[Distributed] add nccl primitives by soodoshll · Pull Request #280 · hidet-org/hidet

soodoshll · 2023-06-16T21:23:12Z

What we have now:

automatically finding headers and libraries provided by the pypi package nvidia-nccl-cu11 or nvidia-nccl-cu12
expose nccl's initialization apis to the python runtime
a python launch script to start single-machine-multi-gpu tasks (./examples/distributed/test.py)
modified cudacontext to include a pool of nccl communicators
primitive for all_reduce

yaoyaoding

Leave some comments on how to organize the nccl-related source code.

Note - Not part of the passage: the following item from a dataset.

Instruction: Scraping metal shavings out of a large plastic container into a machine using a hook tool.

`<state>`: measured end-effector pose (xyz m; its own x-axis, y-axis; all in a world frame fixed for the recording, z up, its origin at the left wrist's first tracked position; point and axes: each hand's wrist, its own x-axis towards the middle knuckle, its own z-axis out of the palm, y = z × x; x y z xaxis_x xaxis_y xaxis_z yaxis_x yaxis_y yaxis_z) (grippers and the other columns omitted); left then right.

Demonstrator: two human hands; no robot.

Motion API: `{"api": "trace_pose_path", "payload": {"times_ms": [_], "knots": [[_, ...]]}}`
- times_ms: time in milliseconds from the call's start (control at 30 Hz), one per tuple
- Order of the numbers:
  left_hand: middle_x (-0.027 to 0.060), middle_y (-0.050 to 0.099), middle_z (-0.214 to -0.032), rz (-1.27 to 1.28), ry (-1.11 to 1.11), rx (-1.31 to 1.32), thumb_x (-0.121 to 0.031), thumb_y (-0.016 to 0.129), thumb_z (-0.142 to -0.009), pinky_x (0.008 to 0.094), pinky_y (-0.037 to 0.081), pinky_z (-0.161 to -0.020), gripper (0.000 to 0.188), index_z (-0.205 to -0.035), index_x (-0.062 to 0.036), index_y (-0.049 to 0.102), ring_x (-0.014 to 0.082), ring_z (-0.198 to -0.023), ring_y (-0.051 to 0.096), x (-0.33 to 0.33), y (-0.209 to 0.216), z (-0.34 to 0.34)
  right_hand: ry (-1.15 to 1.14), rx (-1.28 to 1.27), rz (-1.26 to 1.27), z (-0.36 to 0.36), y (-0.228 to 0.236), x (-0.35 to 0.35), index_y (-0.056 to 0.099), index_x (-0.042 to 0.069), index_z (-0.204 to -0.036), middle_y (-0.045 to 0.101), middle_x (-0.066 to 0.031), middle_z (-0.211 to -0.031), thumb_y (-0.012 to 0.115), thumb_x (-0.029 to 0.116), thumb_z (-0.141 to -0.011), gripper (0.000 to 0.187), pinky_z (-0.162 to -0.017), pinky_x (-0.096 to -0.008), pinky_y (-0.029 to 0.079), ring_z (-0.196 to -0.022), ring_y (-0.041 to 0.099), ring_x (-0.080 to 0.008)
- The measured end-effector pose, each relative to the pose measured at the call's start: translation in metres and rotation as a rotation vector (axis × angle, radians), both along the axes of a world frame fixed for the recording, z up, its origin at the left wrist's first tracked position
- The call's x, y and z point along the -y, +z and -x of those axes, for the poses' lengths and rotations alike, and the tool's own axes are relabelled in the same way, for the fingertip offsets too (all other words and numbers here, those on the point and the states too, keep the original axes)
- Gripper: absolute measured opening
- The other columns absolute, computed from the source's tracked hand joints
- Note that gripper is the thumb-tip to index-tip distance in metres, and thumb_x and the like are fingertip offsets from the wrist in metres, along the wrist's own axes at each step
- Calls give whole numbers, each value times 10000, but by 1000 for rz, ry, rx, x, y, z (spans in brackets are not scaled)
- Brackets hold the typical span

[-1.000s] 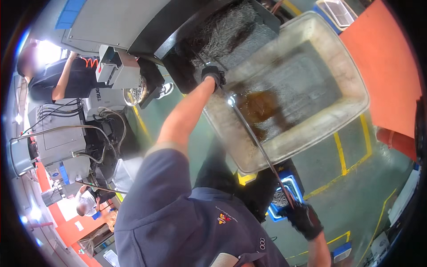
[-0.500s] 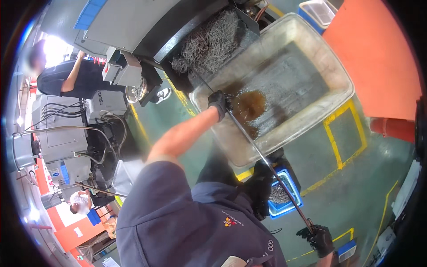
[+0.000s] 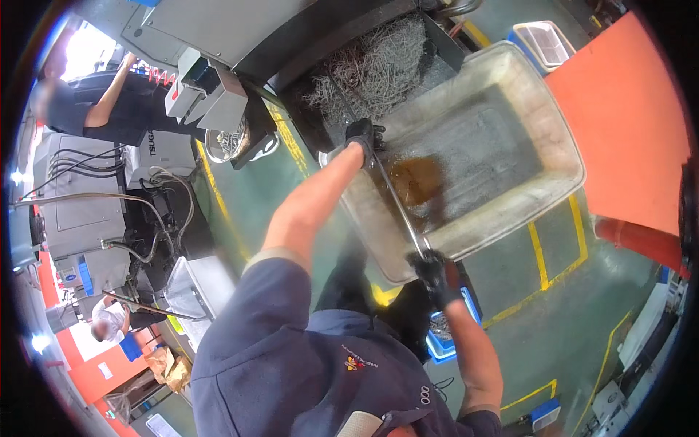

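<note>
- We have a grey machine [image 3: 218,29] across the top, with a dark tray at its foot; leaning far in over that tray could, we judge, cost the wearer balance.
- Below it we see a pale, worn tub [image 3: 502,211], its upper-left end beside the tray; should the tub slide on the floor, shavings might drop between the two.
- In the tray sits a tangle of metal shavings [image 3: 386,65]. We think the strands may snag together, so a hard pull could bring a springy clump out at once, sharp ends toward the bare forearms.
- A long metal rod [image 3: 399,204] slants over the tub, its far end among the shavings at the tangle's left side; if that tip catches and frees suddenly, we would expect a jolt backward.
- Near the right forearm we make out a blue basket [image 3: 440,349] holding more shavings; a wide elbow or foot might knock it.
- A brown puddle [image 3: 416,180] lies in the tub; if it is oily, wet gloves could slip.
- Both gloved hands are wrapped around the rod, well apart: the left hand [image 3: 362,133] midway, the right hand [image 3: 435,278] near its close end.
</note>
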<state>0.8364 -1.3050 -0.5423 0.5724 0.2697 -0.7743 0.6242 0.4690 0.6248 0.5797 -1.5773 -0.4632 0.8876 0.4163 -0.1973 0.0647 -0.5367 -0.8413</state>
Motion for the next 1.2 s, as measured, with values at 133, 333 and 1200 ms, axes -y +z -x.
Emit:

I prefer to putting them under hidet.cuda.nccl submodule. This would make our code structure more clean when we add other vendor libraries like cublas and cudnn.

yaoyaoding · 2023-06-17T21:17:08Z

python/hidet/ffi/ffi.py

+def load_nccl_library():
+    global _LIB_NCCL
+    library_dirs = get_nccl_library_search_dirs()
+    for library_dir in library_dirs:
+        lib_nccl_paths = glob.glob(os.path.join(library_dir, 'libnccl.so*'))
+        if len(lib_nccl_paths) == 0:
+            continue
+        _LIB_NCCL = ctypes.cdll.LoadLibrary(lib_nccl_paths[0])
+        library_paths['nccl'] = lib_nccl_paths[0]
+        break
+    if _LIB_NCCL is None:
+        raise OSError('Can not find nccl library in the following directory: \n' + '\n'.join(library_dirs))


Let's put this part in "hidet/cuda/nccl/ffi.py", and leave "hidet/ffi/ffi.py" to only contain the hidet runtime library.

In the future, when we want to add other library (e.g., cudnn library), we can put to "hidet/cuda/cudnn" and also its ffi.py.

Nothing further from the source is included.